Who composed the score for Season 1?
Gabriel Mann handled the theme and Episodes 1–4; Mark Snow scored Episodes 5–22.
Which episode uses Lana Del Rey’s “Video Games”?
Episode 3 (“If You Ever Want a French Lesson…”), in a pivotal scene at Andrew’s office.
What song closes the mid-season finale?
Adele’s “Rumour Has It.” It’s also part of the show’s broader Adele-driven promo moment.
Is there a commercial soundtrack album?
No — but reliable guides list songs per episode; the biggest singles are available on their own albums/EPs.
What’s the finale end-credits song?
The Black Keys’ “She’s Long Gone.” A gritty sign-off to a glossy noir.

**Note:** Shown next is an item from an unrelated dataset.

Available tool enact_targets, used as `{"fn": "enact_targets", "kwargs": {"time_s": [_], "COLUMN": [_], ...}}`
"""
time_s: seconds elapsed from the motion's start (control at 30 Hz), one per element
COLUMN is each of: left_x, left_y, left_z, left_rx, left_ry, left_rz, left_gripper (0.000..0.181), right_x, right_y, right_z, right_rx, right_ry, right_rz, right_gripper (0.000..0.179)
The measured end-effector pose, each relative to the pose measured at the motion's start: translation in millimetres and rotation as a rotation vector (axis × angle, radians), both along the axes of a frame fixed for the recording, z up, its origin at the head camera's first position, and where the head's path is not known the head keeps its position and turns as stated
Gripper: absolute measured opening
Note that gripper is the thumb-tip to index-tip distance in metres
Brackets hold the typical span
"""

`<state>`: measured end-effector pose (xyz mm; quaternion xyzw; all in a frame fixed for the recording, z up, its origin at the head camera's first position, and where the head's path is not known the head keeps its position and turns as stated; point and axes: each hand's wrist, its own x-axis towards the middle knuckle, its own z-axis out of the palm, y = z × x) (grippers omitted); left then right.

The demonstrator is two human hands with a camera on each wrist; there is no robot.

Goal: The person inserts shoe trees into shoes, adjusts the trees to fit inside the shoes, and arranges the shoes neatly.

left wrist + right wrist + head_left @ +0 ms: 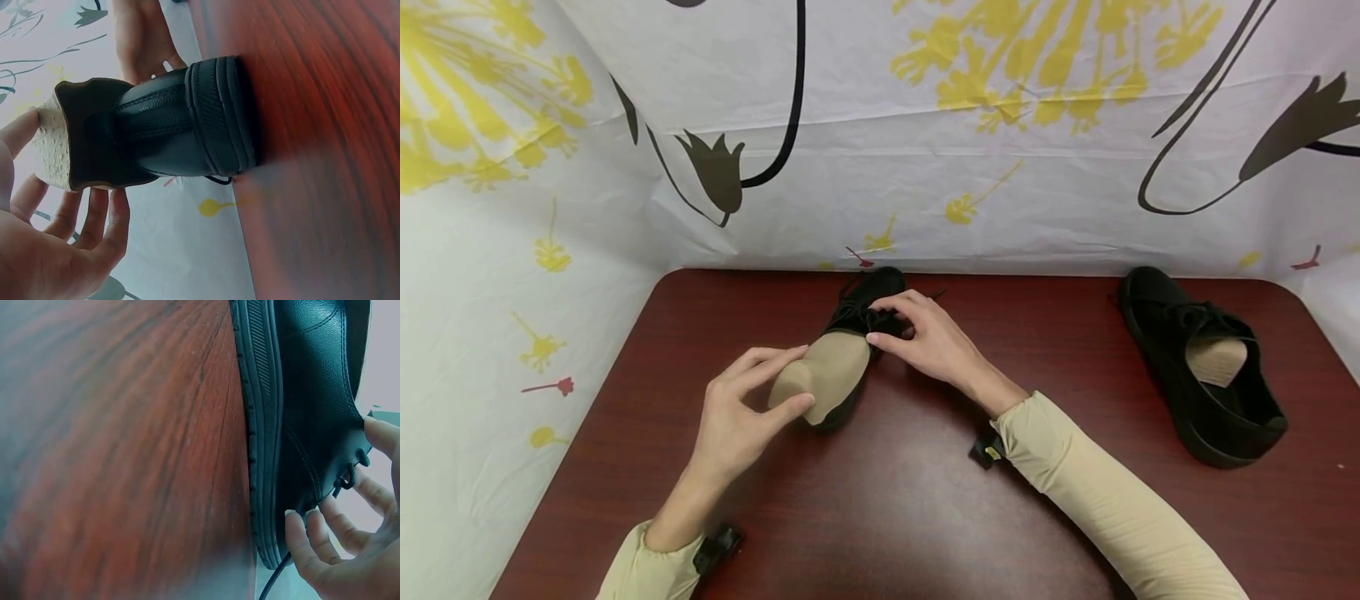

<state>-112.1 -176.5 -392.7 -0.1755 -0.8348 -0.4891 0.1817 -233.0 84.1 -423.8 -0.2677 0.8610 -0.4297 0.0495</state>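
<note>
A black lace-up shoe (pixel 844 410) stands toward the back of the table, its toe pointing away. A beige insole (pixel 835 367) extends out of its opening, tilted up at the heel end. My left hand (pixel 737 408) holds that raised end between thumb and fingers; the left wrist view shows the insole's dark underside (pixel 94 134) above the shoe's heel. My right hand (pixel 936 342) grips the shoe at the lace area, thumb at the edge of the opening. In the right wrist view its fingertips (pixel 297 528) touch the shoe's side. The insole's front part is hidden inside the shoe.
A second black shoe (pixel 1165 375) stands on the right, with a beige piece (pixel 1217 360) in its opening. The dark red wooden table (pixel 925 517) meets a patterned white cloth (pixel 850 208) at the back and left. Small black devices (pixel 717 548) sit at both wrists.
</note>
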Motion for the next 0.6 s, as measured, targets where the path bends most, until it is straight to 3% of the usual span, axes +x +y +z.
{"fn": "enact_targets", "kwargs": {"time_s": [0.13, 0.37, 0.6], "left_x": [-0.3, 7.5, 4.6], "left_y": [3.4, 13.8, 16.3], "left_z": [3.4, 21.5, 30.5], "left_rx": [0.011, 0.048, 0.021], "left_ry": [0.037, 0.060, 0.034], "left_rz": [0.001, 0.003, 0.006], "left_gripper": [0.052, 0.050, 0.048], "right_x": [0.1, 0.0, 0.8], "right_y": [0.0, -2.5, -0.8], "right_z": [-1.4, -3.6, -3.3], "right_rx": [-0.005, -0.007, -0.016], "right_ry": [0.008, 0.038, 0.014], "right_rz": [-0.002, 0.001, -0.013], "right_gripper": [0.043, 0.042, 0.042]}}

Canonical Entities & Relations

SubjectVerbObject
Gabriel Manncomposedmain title & score for Episodes 1–4
Mark Snowcomposedscore for Episodes 5–22
The CWbroadcastRinger (2011–2012)
Patsy Clineperformed“I Fall to Pieces” (pilot)
Pacifikaperformed“25 or 6 to 4” (pilot)
Lana Del Reyperformed“Video Games,” “Blue Jeans”
Agnes Obelperformed“Riverside”
Regina Spektorperformed“All the Rowboats”
The Black Keysperformed“She’s Long Gone”

Sources: Wikipedia season entry (composers; notable song placements); CW/press recaps on episode music; Entertainment Weekly note on “Video Games”; Film Music Reporter (composer handoff); episode-level song databases (MoviesOST); Ringer Fandom music index.